WORK REQUIRED >> In the material below, how many lines include the word "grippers"? Write only the number.

RECORDS FOR THIS EXERCISE >>
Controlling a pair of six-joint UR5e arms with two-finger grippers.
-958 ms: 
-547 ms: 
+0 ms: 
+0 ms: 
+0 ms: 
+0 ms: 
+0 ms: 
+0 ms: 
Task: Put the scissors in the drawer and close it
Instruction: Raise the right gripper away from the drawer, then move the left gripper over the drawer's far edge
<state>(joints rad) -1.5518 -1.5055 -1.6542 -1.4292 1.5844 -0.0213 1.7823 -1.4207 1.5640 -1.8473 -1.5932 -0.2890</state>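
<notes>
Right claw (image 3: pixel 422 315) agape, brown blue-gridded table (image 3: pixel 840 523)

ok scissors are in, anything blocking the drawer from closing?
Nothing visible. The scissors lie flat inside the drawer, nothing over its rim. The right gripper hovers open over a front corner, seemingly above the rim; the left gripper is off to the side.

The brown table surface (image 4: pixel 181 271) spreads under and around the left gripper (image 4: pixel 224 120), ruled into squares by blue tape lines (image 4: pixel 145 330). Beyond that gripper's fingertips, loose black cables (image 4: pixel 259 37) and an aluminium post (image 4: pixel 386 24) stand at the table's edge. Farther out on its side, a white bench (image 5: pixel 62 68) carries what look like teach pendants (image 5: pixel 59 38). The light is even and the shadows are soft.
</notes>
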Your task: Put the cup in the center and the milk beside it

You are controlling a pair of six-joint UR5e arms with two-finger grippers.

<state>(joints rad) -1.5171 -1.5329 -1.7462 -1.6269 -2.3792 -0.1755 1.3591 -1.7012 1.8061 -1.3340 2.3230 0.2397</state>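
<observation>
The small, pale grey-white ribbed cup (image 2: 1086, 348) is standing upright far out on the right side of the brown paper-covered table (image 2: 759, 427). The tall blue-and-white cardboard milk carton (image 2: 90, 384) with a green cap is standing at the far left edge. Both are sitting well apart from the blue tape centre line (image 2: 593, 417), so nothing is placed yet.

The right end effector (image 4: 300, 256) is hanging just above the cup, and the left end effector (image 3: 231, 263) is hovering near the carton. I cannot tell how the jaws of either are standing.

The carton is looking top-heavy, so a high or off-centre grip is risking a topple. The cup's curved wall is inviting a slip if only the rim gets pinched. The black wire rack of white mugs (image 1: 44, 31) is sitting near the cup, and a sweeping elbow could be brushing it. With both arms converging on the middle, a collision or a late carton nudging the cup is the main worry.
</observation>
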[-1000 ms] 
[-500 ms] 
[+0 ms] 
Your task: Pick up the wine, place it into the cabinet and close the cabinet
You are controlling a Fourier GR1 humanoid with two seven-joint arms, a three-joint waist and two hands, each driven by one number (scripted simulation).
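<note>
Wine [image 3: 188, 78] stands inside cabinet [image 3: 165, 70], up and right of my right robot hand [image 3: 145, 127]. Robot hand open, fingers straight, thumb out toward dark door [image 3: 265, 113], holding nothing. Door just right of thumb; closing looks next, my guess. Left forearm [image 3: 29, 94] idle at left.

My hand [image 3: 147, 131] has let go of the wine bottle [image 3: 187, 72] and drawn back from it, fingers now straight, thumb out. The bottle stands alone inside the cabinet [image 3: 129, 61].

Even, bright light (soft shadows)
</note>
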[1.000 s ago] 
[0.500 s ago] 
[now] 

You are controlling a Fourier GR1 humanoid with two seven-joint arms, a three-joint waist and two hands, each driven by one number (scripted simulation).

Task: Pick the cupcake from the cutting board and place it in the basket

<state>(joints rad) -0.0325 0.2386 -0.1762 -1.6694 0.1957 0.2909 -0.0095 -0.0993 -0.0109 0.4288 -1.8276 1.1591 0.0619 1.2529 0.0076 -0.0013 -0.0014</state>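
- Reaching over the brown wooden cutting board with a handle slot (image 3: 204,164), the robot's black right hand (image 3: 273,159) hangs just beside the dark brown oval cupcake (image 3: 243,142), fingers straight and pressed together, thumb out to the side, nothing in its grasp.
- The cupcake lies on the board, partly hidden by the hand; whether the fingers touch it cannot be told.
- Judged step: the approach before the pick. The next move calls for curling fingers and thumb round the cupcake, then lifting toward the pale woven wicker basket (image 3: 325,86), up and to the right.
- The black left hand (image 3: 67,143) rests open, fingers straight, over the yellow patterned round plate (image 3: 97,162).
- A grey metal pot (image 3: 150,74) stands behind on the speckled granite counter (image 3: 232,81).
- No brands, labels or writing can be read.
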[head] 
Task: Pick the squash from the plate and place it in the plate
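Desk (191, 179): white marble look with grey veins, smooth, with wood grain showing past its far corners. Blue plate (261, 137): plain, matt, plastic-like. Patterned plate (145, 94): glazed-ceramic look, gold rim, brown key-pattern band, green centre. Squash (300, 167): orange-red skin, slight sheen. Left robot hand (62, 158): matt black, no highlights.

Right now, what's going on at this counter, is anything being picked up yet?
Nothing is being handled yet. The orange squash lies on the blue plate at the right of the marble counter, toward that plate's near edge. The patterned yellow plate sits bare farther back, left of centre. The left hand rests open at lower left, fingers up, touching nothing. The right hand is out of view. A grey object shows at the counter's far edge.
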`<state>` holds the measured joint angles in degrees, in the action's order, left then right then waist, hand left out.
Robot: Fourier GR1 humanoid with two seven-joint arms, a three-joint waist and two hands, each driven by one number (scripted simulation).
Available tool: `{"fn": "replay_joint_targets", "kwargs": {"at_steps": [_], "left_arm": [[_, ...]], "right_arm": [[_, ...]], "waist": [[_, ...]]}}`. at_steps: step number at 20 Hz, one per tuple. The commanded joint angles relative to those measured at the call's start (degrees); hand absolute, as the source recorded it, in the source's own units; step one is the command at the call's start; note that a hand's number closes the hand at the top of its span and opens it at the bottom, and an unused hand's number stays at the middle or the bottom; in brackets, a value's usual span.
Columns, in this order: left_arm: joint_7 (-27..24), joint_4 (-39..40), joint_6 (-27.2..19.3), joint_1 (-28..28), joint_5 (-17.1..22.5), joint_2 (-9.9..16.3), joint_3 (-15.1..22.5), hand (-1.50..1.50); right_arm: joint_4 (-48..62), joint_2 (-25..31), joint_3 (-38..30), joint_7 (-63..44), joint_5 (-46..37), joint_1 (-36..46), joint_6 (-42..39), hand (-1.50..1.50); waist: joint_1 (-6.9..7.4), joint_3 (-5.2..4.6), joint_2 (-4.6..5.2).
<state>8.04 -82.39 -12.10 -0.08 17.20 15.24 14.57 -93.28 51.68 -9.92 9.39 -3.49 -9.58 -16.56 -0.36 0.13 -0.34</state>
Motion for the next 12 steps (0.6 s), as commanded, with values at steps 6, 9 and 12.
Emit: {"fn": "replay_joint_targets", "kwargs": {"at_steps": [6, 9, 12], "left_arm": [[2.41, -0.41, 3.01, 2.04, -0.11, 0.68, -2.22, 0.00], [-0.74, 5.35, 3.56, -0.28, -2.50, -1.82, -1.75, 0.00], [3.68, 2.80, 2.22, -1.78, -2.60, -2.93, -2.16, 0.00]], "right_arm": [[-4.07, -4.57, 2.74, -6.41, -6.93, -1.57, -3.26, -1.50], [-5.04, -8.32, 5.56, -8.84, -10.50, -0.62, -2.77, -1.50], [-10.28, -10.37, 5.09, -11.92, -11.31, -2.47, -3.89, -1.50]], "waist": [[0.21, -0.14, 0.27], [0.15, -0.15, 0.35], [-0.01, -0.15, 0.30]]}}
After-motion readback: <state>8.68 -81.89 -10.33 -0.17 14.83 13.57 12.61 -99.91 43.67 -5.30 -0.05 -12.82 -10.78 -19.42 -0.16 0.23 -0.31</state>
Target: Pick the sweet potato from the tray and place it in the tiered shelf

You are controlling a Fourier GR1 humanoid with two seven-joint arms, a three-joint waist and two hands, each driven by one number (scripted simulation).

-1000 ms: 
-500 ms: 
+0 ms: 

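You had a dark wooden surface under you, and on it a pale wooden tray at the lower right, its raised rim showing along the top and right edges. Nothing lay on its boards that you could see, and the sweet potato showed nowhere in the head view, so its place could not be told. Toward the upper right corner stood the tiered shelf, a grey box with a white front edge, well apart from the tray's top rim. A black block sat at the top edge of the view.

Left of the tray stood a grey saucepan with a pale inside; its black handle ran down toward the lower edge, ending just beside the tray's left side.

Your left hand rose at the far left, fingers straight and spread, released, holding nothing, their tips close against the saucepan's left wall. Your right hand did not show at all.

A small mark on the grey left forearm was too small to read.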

RESPONSE AREA >> 2